The enormous damage over done by “splash-and-dash” imports of American

The enormous damage over done by “splash-and-dash” imports of American biodiesel was highlighted yesterday when one of the UK’s boss operators, D1 Oils, noted it was remaining down all its modification operations in britain abutting running up a 46m annual loss.

The company, which is listed on the London Stock Exchange, said in destiny substantive would concentrate on developing jatropha planting in other parts of the world in cooperation with the grease group BP, and said it had raised 15m of new money to implant the financial side of the business.

Nearly 90 staff in Middlesbrough and Bromborough, Merseyside, may lose their jobs as the newly built biodiesel refineries and research laboratories are shut down. D1 commit hope to supply the sites and equipment but said the economics of the dash have been now forasmuch as poor that it would be fortunate to make much on their disposal.

Elliott Mannis, the D1 sans pareil executive, said positive was “extremely frustrating” that the company had been compelled to fawn out of refining because nothingness had been accomplished to eliminate the deluge of B99 biodiesel – biodiesel with 1% petroleum diesel – from the US. “It’s an unbelievable situation and there is no reach in sight,” he added.

The biofuels foremost said the “upstream” side of the business, by contrast, had very good prospects as demand for biodiesel was rising all the time.
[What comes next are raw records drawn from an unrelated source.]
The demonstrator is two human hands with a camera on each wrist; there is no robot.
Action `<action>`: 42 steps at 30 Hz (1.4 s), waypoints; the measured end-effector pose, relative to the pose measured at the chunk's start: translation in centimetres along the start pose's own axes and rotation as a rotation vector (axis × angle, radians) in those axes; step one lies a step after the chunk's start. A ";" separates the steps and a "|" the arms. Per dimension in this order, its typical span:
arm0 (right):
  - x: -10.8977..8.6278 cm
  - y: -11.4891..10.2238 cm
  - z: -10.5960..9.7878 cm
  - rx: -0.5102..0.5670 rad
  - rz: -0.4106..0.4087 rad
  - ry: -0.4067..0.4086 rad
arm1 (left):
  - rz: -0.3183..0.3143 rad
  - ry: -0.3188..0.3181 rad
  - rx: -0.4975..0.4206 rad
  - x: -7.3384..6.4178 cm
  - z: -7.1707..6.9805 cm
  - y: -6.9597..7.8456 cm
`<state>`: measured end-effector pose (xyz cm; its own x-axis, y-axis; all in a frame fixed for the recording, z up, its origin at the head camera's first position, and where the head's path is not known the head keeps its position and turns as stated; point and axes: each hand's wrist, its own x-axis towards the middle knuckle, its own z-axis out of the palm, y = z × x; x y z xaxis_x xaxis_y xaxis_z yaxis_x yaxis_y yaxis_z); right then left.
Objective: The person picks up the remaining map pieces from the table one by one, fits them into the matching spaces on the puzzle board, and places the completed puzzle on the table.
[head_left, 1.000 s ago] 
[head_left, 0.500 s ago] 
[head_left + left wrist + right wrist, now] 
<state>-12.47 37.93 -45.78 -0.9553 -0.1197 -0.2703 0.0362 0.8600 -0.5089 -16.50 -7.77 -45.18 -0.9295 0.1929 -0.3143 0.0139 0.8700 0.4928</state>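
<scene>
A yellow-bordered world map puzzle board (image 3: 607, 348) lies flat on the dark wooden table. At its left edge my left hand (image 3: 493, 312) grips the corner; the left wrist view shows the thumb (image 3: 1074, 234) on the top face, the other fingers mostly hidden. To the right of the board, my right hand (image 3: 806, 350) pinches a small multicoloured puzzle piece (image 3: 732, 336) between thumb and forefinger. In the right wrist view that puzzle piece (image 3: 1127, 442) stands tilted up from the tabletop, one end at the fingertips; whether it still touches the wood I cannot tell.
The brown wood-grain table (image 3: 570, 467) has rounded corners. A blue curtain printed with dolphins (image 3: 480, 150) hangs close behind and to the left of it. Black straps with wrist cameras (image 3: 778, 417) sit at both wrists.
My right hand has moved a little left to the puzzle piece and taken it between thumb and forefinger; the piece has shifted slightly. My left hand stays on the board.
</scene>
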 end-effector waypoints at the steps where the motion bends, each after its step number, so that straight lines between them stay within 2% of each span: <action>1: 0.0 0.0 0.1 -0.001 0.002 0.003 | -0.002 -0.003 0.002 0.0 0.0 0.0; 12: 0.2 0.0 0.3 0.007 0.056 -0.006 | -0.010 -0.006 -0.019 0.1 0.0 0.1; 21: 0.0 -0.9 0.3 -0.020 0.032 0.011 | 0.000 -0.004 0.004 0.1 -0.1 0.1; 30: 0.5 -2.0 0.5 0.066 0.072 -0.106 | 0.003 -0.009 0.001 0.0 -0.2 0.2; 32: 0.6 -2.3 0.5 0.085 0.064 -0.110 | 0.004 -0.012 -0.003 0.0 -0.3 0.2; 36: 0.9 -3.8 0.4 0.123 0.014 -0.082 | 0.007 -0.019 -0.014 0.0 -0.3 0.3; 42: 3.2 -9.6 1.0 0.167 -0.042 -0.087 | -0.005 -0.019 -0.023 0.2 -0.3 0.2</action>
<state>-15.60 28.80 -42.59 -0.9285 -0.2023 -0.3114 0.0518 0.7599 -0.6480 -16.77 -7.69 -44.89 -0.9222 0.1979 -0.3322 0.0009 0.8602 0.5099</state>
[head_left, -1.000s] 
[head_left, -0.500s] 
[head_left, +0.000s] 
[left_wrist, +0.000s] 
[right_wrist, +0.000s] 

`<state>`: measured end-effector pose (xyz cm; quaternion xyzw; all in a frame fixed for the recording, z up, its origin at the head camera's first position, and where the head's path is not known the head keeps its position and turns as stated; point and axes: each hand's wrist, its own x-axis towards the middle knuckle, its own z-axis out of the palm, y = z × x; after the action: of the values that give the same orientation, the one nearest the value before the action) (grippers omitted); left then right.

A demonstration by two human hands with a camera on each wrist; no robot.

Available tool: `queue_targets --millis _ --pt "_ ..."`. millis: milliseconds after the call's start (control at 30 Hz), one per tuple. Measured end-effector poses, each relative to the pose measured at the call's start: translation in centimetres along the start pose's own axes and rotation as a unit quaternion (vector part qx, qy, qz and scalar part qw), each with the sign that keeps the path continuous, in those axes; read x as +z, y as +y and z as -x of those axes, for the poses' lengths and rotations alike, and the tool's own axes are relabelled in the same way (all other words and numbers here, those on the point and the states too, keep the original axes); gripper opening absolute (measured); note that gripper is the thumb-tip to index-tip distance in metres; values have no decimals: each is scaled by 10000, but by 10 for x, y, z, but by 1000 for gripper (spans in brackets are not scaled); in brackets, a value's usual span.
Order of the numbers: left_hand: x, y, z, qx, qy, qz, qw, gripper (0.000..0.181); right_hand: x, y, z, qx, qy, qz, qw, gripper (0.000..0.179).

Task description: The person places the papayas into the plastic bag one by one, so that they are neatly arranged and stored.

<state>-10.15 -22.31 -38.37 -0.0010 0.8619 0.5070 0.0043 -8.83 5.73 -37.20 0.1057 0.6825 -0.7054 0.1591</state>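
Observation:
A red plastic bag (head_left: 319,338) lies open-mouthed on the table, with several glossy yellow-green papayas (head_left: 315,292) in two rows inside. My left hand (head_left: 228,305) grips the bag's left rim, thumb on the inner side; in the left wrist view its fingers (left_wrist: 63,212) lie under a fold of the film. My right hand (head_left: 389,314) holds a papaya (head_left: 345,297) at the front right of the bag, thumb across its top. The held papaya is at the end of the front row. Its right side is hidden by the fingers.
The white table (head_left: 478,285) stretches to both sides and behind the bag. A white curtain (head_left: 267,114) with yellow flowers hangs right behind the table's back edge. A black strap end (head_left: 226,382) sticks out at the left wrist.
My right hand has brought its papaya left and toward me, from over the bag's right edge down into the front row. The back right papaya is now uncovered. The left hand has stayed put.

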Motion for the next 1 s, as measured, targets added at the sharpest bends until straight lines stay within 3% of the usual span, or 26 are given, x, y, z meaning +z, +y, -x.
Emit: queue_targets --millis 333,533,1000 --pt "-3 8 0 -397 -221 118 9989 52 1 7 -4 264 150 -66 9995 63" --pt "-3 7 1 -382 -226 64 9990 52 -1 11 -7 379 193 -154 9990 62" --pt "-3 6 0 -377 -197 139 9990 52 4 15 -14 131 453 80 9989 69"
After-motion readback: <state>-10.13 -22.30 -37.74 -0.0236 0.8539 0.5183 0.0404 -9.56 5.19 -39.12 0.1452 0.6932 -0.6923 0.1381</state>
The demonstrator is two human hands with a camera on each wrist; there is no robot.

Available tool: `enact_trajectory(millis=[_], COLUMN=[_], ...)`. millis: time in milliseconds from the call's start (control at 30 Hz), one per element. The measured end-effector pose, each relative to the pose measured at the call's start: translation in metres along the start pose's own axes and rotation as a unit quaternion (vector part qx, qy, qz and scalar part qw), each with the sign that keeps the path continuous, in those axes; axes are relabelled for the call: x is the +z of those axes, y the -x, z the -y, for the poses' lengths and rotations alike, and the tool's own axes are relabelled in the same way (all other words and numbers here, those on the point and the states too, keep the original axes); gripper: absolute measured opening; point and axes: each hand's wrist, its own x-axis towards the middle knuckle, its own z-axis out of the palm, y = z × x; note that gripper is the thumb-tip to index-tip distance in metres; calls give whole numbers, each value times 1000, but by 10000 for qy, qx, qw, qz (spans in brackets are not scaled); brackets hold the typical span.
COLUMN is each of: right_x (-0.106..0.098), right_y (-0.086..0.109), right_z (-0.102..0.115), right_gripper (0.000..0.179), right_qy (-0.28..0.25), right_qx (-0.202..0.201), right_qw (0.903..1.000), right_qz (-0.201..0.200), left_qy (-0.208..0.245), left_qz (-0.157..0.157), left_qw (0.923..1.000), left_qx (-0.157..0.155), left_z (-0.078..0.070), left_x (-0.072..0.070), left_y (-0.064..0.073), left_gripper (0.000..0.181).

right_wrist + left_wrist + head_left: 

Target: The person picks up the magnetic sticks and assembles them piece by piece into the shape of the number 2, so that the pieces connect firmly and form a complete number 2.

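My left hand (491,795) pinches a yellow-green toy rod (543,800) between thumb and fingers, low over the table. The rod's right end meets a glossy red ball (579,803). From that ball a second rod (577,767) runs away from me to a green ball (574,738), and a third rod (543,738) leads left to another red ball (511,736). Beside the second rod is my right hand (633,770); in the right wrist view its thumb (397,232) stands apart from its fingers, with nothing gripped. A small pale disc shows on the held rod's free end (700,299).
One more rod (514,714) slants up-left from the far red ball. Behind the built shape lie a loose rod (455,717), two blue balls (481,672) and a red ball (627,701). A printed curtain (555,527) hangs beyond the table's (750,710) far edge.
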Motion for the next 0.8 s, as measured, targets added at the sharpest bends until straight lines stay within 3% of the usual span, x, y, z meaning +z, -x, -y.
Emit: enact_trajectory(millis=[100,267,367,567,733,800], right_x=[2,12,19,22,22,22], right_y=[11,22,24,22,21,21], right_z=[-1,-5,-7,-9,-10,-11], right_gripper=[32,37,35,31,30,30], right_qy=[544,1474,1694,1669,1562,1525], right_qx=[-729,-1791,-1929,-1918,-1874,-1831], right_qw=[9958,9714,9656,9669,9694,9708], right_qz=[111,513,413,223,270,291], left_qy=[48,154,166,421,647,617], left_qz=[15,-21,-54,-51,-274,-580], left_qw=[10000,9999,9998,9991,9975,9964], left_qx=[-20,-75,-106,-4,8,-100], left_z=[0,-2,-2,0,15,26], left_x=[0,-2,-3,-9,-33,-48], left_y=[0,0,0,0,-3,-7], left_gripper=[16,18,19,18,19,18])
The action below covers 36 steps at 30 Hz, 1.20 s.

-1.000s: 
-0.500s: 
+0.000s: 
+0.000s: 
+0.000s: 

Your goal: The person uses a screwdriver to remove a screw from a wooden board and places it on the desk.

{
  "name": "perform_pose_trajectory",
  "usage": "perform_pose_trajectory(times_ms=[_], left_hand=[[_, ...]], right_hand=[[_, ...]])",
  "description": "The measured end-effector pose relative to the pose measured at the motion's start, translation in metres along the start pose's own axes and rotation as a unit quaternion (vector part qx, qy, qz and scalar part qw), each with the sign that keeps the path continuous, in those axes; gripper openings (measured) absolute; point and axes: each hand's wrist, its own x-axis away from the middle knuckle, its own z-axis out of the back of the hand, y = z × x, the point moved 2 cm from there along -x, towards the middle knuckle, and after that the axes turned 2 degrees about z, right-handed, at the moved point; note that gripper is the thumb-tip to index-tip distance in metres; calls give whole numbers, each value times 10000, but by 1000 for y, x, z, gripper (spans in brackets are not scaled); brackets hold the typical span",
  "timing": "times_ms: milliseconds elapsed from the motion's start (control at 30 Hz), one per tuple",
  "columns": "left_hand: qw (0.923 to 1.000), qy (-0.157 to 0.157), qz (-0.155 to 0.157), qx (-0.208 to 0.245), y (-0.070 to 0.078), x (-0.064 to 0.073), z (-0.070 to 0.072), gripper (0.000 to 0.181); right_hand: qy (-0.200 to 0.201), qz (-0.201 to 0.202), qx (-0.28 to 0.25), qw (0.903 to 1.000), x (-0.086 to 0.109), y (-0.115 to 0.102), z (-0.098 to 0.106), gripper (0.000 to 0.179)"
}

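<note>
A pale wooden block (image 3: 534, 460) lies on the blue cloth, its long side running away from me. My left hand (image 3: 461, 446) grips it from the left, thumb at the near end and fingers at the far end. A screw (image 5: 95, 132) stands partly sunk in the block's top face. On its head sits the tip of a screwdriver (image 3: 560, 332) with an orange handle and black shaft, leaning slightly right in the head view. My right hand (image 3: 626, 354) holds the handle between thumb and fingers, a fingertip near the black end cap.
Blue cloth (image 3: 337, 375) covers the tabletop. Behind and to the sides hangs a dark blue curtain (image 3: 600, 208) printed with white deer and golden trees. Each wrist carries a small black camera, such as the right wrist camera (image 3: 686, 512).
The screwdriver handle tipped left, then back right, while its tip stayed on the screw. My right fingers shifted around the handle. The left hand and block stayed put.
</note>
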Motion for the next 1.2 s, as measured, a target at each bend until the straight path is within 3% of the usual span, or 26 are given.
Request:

The company insists that its jatropha planting on 192,000 hectares of sleep in India and Africa is fully sustainable and is not competing with food crops.

Some environmentalists opposed D1’s strategy, confrontation jatropha was not always naturalised on marginal land adverse for food crops. But Mannis denied this: “We encourage farmers to ripe jatropha on their disapproved land and do not assist planting on arable land.” He referred to the first usable jatropha would be ready this year.

City analysts specific disappointment at D1’s annual losses, which compare stash a deficit of 12.6m leverage 2006, and united that the US subsidy regime had wrecked refining margins. “The withdrawal from refining comes as no surprise given that refining biodiesel in Europe is not going to betoken viable until the ‘splash-and-dash’ double subsidy is ended and significant amounts of cheaper feedstock (such whereas jatropha) come on stream,” said a research note from the stockbroker Ambrian Partners.

Splash and dash is where biodiesel is shipped to the US (sometimes from Europe) to add a leapfrogging of commonplace diesel and take advantage of government subsidies on part refining done in the US.

The European Biodiesel Board of producers will formally report on these issues to the European commission also hopes it can base pressure on capitol to end the practice.